According to John, it was perfect timing. “London was an amazing place in ’68.” John and his friends were regular patrons at the Hampstead Country Club in North London. At that time other, onstage regulars included Free and Pink Floyd. As well as this he saw the Rolling Stones, The Who and the Small Faces at the Roundhouse.

Around this time he also dropped out and became a “bit of a hippy”, living in Wales; on a farm owned by the original bassist from Hawkwind. He became involved in organising the first proper Glastonbury festival in 1971, and cut an album with Chilli Willi and the Red Hot Peppers.

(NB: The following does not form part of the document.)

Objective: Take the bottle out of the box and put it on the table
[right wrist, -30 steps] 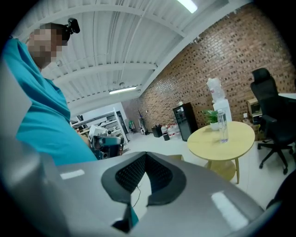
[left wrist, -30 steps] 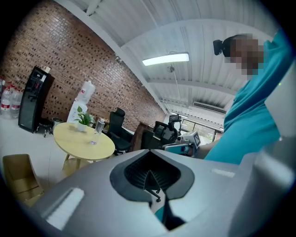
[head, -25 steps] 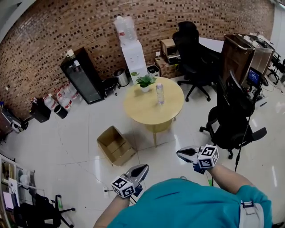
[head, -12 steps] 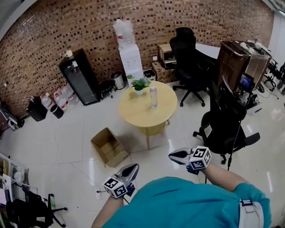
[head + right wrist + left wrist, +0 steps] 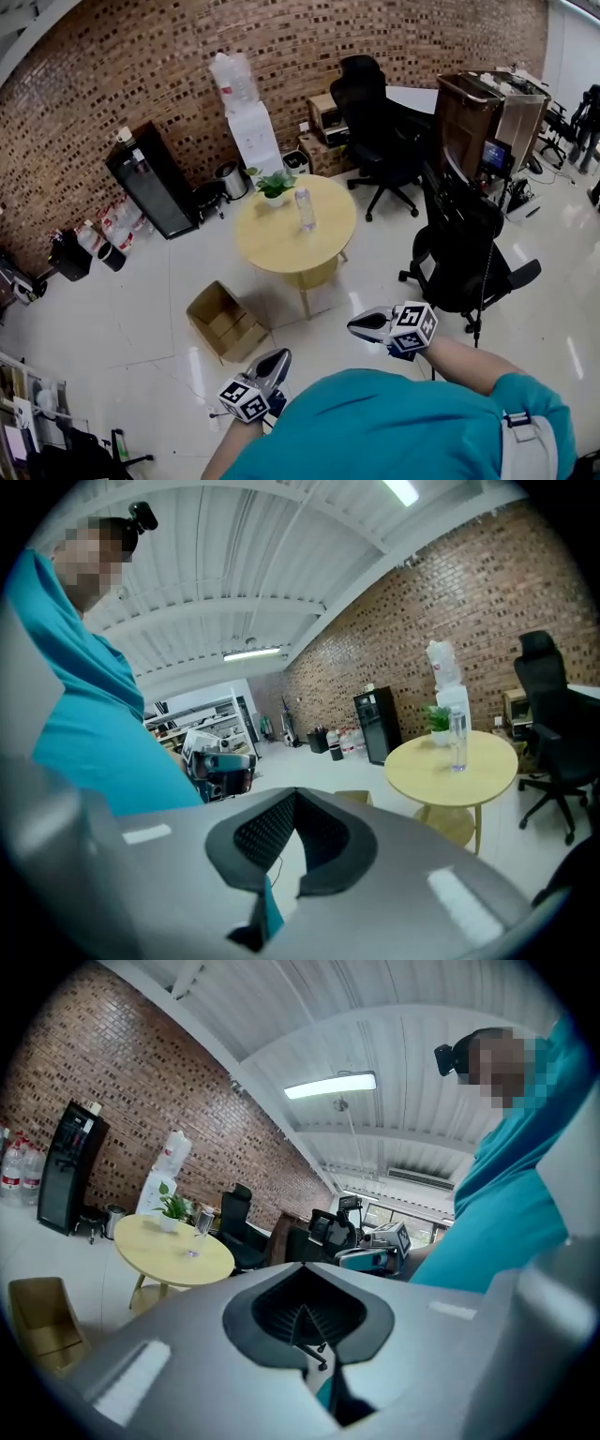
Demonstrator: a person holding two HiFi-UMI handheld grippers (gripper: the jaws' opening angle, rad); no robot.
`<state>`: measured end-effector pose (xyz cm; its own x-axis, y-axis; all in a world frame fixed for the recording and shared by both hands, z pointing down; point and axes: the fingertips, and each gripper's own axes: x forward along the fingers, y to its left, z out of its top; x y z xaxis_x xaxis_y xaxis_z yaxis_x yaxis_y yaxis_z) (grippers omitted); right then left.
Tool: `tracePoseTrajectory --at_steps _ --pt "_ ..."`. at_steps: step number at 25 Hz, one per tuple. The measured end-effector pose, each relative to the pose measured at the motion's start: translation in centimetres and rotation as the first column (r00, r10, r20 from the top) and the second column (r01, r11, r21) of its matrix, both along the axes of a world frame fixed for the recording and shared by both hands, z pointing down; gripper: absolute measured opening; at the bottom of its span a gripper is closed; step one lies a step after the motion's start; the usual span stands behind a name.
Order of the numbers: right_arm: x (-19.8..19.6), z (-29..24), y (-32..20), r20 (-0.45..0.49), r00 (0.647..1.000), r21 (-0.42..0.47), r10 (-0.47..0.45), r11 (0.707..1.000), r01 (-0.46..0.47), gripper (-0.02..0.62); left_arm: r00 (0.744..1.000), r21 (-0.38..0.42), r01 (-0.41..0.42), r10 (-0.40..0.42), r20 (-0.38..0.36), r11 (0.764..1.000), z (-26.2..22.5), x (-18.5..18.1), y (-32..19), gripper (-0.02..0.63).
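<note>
Well, left of centre in the head view the cardboard box (image 5: 223,322) is sitting open on the floor, and I am seeing no bottle in it, though part of its inside is in shadow. Just right of it, near the bottom edge, I am holding my left gripper (image 5: 278,358) with its jaws pressed together on nothing, pointing out level over the floor. Above that, in the middle of the frame, the round counter (image 5: 281,246) is carrying the bottle (image 5: 305,208), which is standing upright toward the far side, just beside a small potted plant (image 5: 274,186). Right of centre I am holding my right gripper (image 5: 360,324), likewise pressed together and empty. Both grippers are well apart from the counter. I am judging the job as good as done, so the step in hand is only standing off. For that I am thinking it best to hold both grippers low and near my body, so nothing is nudging the bottle.
</note>
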<state>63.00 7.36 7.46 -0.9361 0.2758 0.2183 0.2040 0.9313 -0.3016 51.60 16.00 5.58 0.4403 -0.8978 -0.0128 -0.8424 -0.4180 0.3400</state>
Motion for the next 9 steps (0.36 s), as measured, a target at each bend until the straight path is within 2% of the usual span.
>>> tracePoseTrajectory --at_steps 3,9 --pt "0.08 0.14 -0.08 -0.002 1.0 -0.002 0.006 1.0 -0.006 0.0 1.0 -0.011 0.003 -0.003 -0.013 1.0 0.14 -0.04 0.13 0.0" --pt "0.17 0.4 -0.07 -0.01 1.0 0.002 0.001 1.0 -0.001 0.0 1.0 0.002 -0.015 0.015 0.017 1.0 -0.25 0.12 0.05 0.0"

Returning to London, he found work at the newly opened Rainbow Theatre in Finsbury Park; a project funded by US music mogul John Morris, owner of the world-famous Fillmore East and West. John started as a barman, then a doorman, finally ending up as a stagehand. When a new stage manager, Michael J Hoon was appointed, he and John became good friends, sharing a house. Hoon soon made John his number two. John had gone from being a barman to the second most important person behind the scenes in a matter of a few weeks. Being a stagehand he renewed his acquaintances with the likes of the Jackson Five (“I met Michael Jackson when he was a little 9-year old black boy…”) BB King, Jethro Tull, the Faces, Pink Floyd and Stephen Stills.

Then, just as quickly as it had happened, the dream ended. John Morris’ finances – or lack of same – resulted in the Rainbow shutting down. However Morris had “wangled” the production responsibilities for Paul McCartney’s first post-Beatles tour, “Wings Over Europe.” Michael J Hoon was made tour manager so John went too. However it wasn’t as rewarding as John had hoped. “Never meet your idols” he warned. “I didn’t like McCartney at all. He was unnecessarily vain and pompous and rude. He stayed in a different hotel to the band; I felt that was pushing it a bit.” However John’s relationship with Linda was better. “She was lovely, I got to know Linda quite well. I used to buy her dope. She’d say “John I need to score” so I got given loads of cash to get her dope. She couldn’t sing and couldn’t play, but she was lovely.”

A Grateful Dead tour and a Santana tour followed for John, and then he was invited by Hoon to come to America. He arrived in San Francisco, California on December 6th 1972. He had become known as “the guy who did lighting for Macca” – a somewhat inaccurate description as he had only moved to the lighting rig on the Santana tour. However John took it in his stride and was hired by Boz Skeggs as a lighting designer. After a while he set up his own lighting design company, touring all over the US. In one gig he “very nearly set fire to the Tubes’ front-man’s hair” due to the heat of the 1000W bulbs.

In 1977, well after the expiration date of his six-month work visa, John returned – exhausted – to Penryn. He joined “probably the best band to come out of Falmouth”, British Intelligence, who tried and failed to get a record deal. Since then he’s turned sound engineer, doing “brutal” summer seasons all over Cornwall for various bands and projects. He’s produced four solo albums – “Gone West”, “All This”, “Different Game” and an upcoming, as-yet unnamed album. And he’s played live every week for two years at the Prince of Wales.

In January 2005 he left once more for San Francisco. Falmouth has – temporarily – lost one of its rock ‘n’ roll stars. John Cocks lived the dream and came through unscathed to tell a remarkable story.